You have been selected as director of the Ukrainian Book Institute. What challenges do you see? And what are you planning to do?
It is all very complicated. I feel the hopes that many people have placed on my service in this position: both those who know me and those who have only heard of me. I just do not know what changes they expect, what should happen to satisfy them.
One should understand that as a director of a government institution, I will have to deal primarily with other officials. So, I have to forget that I have ideas on some events or programs. I just have to promote it all. And this is an extremely difficult path. In particular, there will be no Ukrainian Book program this year, because it has been delayed so much that there is no way for it to be done now. And now it is necessary to use this saved sum for the program of library purchases. Money has been allocated for it, but it cannot be spent because there are still some two documents missing. Nobody knows why the responsible officials do not sign them. So this program is now under threat as well. I will try to rectify the situation. For this purpose, I will have to work with legislators, because it is probably necessary to change something in the relevant laws. By the way, the entire culture domain public procurement system needs huge changes, because these systems in this country are based on the assumption that each manager is a wannabe criminal who will necessarily break some norm or another. So first of all, we need to build this trust system, and then everything will become much easier, it seems to me.”
“BOOKS FOR LIBRARIES SHOULD BE PURCHASED BY THE LIBRARIES THEMSELVES”
How is procurement going now, and what needs to be changed?
“Now the list of books that are purchased for libraries should be approved by the Cabinet of Ministers. And despite the fact that, for example, Sumy and Odesa regions have different needs, the same books are purchased for everyone. And it is very worrying to me. I believe that books for libraries should be purchased by the libraries themselves. It should be done locally, where they are, because only the local librarian knows which book may be interesting to readers in this specific village.
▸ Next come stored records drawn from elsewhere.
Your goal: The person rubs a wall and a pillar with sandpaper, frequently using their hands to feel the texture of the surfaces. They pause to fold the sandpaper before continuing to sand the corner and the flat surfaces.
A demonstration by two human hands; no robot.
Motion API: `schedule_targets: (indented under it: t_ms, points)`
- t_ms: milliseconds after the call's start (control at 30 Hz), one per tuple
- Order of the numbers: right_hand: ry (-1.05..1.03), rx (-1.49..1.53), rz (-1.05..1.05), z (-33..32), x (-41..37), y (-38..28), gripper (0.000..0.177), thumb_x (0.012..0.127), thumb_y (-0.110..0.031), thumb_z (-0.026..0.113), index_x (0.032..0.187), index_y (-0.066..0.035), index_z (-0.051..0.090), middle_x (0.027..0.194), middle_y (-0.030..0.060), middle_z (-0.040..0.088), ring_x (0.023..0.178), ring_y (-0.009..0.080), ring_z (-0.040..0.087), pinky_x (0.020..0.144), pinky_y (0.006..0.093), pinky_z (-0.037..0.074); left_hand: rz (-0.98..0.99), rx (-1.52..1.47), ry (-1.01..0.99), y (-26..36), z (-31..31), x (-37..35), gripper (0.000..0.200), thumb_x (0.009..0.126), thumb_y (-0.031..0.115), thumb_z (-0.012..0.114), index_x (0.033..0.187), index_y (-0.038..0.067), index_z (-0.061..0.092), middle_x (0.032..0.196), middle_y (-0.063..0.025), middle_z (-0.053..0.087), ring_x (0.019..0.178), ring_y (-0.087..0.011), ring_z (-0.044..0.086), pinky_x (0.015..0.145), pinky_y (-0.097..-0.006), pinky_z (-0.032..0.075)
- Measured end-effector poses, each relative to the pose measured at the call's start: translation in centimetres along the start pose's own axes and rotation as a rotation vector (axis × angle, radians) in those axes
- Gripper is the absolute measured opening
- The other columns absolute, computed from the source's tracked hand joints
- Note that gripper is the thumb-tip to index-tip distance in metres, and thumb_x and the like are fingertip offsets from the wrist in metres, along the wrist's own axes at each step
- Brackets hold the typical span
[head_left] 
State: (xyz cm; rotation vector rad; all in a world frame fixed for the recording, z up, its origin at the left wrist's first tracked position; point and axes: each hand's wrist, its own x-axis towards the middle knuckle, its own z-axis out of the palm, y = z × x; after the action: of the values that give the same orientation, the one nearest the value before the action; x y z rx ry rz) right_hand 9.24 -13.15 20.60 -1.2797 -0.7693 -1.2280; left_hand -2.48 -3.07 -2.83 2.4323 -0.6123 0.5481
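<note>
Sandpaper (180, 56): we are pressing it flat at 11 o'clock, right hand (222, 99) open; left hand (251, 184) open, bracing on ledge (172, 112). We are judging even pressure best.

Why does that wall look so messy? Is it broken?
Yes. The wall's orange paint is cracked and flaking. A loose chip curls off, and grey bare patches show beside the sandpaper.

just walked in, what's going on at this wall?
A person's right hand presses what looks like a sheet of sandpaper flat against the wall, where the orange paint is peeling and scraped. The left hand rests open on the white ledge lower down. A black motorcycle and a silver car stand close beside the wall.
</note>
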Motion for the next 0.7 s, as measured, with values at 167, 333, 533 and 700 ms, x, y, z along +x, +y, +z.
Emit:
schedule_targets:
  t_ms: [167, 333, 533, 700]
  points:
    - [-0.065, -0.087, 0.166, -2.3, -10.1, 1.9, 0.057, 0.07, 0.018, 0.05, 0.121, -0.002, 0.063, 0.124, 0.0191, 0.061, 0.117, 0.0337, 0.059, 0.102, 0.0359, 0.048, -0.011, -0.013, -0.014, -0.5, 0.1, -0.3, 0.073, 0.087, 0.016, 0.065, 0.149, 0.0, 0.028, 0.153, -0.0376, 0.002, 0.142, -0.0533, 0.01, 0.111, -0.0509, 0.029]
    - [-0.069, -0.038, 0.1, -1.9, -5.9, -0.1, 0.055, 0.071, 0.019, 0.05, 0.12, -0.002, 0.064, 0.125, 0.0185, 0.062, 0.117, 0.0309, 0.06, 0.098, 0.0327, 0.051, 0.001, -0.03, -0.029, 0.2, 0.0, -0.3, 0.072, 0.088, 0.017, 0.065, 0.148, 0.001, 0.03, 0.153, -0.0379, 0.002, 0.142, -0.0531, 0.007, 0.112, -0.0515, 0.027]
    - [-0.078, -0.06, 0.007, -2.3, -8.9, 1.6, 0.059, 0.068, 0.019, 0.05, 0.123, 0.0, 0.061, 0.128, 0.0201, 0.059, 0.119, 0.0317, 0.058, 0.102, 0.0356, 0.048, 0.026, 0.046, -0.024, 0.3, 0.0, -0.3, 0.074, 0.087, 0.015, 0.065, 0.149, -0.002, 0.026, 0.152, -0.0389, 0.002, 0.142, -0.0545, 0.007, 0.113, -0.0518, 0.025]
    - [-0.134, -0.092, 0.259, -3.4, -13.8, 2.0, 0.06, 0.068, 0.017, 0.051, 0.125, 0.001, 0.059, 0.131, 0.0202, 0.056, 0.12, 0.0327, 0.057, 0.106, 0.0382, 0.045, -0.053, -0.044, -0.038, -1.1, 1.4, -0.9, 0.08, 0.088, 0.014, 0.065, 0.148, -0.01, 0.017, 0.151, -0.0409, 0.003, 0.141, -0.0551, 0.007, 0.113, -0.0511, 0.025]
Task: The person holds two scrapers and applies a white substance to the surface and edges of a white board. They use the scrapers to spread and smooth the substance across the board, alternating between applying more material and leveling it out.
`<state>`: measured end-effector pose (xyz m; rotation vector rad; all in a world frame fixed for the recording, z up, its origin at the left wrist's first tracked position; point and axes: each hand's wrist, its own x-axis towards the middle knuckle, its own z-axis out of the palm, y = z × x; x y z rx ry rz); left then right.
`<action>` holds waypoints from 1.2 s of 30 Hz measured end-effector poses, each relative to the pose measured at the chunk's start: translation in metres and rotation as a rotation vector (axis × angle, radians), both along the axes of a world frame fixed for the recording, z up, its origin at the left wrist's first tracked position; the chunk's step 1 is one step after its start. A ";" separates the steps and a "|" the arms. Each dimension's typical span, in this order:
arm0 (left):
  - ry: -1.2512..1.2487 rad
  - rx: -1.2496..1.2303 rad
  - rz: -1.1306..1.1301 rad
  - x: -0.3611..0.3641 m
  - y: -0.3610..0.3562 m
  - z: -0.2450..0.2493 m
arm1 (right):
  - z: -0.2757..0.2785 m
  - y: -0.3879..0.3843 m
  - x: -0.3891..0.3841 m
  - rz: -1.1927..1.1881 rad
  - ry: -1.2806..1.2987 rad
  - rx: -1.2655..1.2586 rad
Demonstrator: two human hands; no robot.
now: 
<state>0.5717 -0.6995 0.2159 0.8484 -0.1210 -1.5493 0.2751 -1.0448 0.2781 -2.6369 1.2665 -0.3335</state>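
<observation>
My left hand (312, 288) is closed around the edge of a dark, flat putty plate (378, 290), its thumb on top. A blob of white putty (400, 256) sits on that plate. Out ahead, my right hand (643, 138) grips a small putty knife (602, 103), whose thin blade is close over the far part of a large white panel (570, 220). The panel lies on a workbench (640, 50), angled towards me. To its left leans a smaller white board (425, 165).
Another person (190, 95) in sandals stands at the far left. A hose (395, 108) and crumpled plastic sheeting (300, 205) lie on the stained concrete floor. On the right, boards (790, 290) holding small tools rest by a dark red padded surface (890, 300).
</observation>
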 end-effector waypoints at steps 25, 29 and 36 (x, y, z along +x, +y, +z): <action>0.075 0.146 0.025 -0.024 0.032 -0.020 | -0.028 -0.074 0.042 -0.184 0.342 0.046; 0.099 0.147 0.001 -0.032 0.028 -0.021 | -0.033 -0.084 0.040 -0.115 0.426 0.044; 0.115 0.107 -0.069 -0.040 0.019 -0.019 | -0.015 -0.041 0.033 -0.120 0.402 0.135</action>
Also, books should be purchased not once a year, but as soon as a new one appears, for the situation is currently as follows: for example, a good book appeared in the beginning of the year, people do express interest in it, but the librarian has to wait for it until the year is out, when the readers’ interest has already moved to something else. What I propose, meanwhile, is for the librarian who had read or got told that a new book appeared to be able to order it and receive the book two days later. And the whole village will start reading. So, in terms of procurement, we need decentralization and localization of funding.”